### Information shown
____________

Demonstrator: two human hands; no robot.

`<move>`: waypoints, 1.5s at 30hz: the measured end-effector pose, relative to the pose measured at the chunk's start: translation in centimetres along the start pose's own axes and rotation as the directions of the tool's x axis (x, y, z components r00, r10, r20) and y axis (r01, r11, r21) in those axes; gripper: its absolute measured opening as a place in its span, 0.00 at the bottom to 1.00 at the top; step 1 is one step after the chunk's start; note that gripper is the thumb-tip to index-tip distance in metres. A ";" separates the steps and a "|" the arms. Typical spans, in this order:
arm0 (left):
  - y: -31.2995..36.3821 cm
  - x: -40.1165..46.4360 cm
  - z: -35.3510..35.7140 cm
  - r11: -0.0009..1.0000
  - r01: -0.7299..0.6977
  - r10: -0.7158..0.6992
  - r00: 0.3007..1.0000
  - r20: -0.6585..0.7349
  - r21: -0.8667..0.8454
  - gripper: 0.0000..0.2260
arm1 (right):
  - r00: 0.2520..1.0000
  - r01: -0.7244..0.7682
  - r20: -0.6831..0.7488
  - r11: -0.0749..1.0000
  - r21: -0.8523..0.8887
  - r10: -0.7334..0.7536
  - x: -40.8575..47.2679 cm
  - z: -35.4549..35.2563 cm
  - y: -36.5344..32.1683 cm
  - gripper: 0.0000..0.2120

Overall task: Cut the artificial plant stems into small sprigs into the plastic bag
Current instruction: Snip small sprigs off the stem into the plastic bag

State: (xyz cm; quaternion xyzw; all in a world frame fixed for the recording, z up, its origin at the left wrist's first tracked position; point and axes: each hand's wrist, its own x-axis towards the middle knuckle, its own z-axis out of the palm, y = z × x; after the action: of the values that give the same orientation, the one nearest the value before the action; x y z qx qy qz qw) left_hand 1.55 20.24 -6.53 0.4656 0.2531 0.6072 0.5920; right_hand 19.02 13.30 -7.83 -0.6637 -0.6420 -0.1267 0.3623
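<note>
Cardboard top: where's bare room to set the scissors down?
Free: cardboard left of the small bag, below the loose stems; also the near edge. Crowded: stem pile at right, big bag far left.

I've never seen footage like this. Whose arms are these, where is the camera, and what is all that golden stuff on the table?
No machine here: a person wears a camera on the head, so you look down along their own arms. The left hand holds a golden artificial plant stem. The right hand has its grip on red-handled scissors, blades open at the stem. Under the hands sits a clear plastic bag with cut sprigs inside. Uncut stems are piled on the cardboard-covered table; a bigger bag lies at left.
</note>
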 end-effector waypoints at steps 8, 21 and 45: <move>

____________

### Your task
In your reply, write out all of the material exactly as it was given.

### Answer below
Demonstrator: two human hands; no robot.

`<move>`: waypoints, 1.5s at 30hz: the measured end-effector pose, relative to the pose measured at the chunk's start: translation in centimetres along the start pose's own axes and rotation as the directions of the tool's x axis (x, y, z components r00, r10, r20) and y axis (r01, r11, r21) in those axes; gripper: its absolute measured opening as a place in its span, 0.00 at the bottom to 1.00 at the top; step 1 is one step after the chunk's start; note that gripper is the thumb-tip to index-tip distance in metres. A ";" separates the steps and a "|" the arms. Typical spans, in this order:
arm0 (left):
  - y: -31.2995..36.3821 cm
  - x: -40.1165..46.4360 cm
  - z: -35.3510..35.7140 cm
  - r11: -0.0009..1.0000
  - r01: -0.7299..0.6977
  - r10: -0.7158..0.6992
  - r00: 0.3007..1.0000
  - r20: -0.6585..0.7349
  - r21: -0.8667..0.8454
  - gripper: 0.0000..0.2260
arm1 (right):
  - r00: 0.2520..1.0000
  - r01: -0.7244..0.7682
  - r20: -0.6831..0.7488
  - r11: -0.0749..1.0000
  - r21: -0.8523..0.8887
  - r10: -0.7334..0.7536
  - x: -40.8575..47.2679 cm
  - z: -35.4549..35.2563 cm
  - y: -36.5344..32.1683 cm
  - gripper: 0.0000..0.2120

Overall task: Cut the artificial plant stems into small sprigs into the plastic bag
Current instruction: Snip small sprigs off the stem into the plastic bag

State: (xyz cm; quaternion xyzw; all in a world frame fixed for the recording, z up, its origin at the left wrist's first tracked position; point and axes: each hand's wrist, its own x-axis towards the middle knuckle, its own z-axis out of the palm, y = z × x; after the action: of the values that give the same orientation, the one nearest the value before the action; x y z qx qy qz qw) left_hand 1.55 20.24 -6.53 0.4656 0.2531 0.6072 0.5920; right_hand 19.02 13.30 -7.83 -0.6637 -0.6420 -0.1267 0.3623
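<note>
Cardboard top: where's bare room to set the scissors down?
Free: cardboard left of the small bag, below the loose stems; also the near edge. Crowded: stem pile at right, big bag far left.

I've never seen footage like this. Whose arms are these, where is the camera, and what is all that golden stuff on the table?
No machine here: a person wears a camera on the head, so you look down along their own arms. The left hand holds a golden artificial plant stem. The right hand has its grip on red-handled scissors, blades open at the stem. Under the hands sits a clear plastic bag with cut sprigs inside. Uncut stems are piled on the cardboard-covered table; a bigger bag lies at left.
</note>
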 end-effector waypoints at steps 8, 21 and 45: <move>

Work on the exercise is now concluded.